The idea underneath: never make you do work the tool can do for you, and never take away precision from someone who has it. Two ways in, same engine, nobody gets stuck at the door.

And before any of that scoring runs, eligibility gates the results. Your annual income. Whether you're Malaysian, PR, or a foreigner. Whether you want cashback, miles, an Islamic card, or don't care. We decided early that eligibility couldn't be a footnote — it had to filter before the ranking. There is nothing more useless than a #1 recommendation for a card you legally cannot get. We'd rather show you the best card you can actually hold than the best card in an abstract universe where your income doesn't matter.

The decision that costs us, and why we made it anyway

This is the one we'd point to if you only had thirty seconds to decide whether to trust Kira.

Some cards are genuinely hard to score. Tiered cards like UOB ONE, where your cashback rate depends on hitting total spend thresholds. Cards that only pay on Fridays, like Maybank Islamic Ikhwan. Cards with rates locked to specific merchants. Cards with per-category minimums. Cards that earn you nothing at all until you cross a line.

When the math is ambiguous, you have a choice. You can give the card the benefit of the doubt — assume the user hits every tier, every minimum, every condition — and the card scores high. Or you can assume they don't.

We chose to under-credit.
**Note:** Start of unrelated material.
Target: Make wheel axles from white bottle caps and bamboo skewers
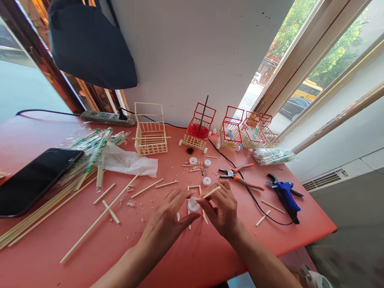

Every time. When we're unsure, we assume the less favourable outcome for the card — and we write down that assumption in plain sight, so it's not hidden.

Think about what that costs us. The cards we're cautious about score lower, which means a more impressive-looking card sits above them, which arguably makes our results look less exciting. We deliberately made our own product look less flashy to keep it honest. We'd rather you open a card and find it beats our estimate than open one and feel cheated. Under-promise in the ranking, over-deliver in your wallet. A comparison site paid by commission would never make that trade. We're not paid by commission, so we did.

The check that earns the whole thing

Card details change constantly. A bank adjusts a cap, we correct a number, a new card launches. And here's the quiet danger: one wrong figure buried in one card's details can quietly reshuffle the entire ranking. The top card changes and nobody notices, because who re-checks every card by hand every single time?

We do. After every change to a card's details, we run a set of test profiles through the matcher — a big spender, someone who only eats out, a frequent traveller, someone on a tight budget — and sanity-check that nothing moved in the ranking that shouldn't have. If a small edit accidentally pushes the wrong card to the top, this is where we catch it before it reaches you.

We mention it because the work isn't visible from the outside, and the discipline is what keeps the ranking honest. Anyone can claim they're unbiased. Far fewer check themselves on every edit.

And the ranking itself runs on one number, and one number only: what you'd actually earn in a year after every cap, every minimum spend, and the annual fee. No thumb on the scale for cards that pay us more — because nothing in our ranking is wired to pay us more. That number is the whole ballgame.

What's free, and where we draw the line

Your top three matches are free. No email, no signup, no wall. We think you should be able to get real value from Kira before you give us anything.

If you want more, you give us an email and we show you up to ten. Not all sixty-plus — we thought about it and decided dumping the full list on you is noise dressed up as generosity. Ten ranked, relevant cards is a decision aid. Sixty is a spreadsheet. And our email sits in the footer — hello.kiramy@gmail.com — if you'd rather just talk to a human.

The full methodology is published at /methodology. Not a summary. The actual logic, the actual assumptions. If we ever change how we rank, that page changes, in public.

That's how we built Kira. We started by refusing the one thing the incumbents depend on, and let that refusal make every decision after it. The math is on the table. The assumptions are in the notes. The methodology is public.

Run your numbers. Then go check our work — we built it expecting you would.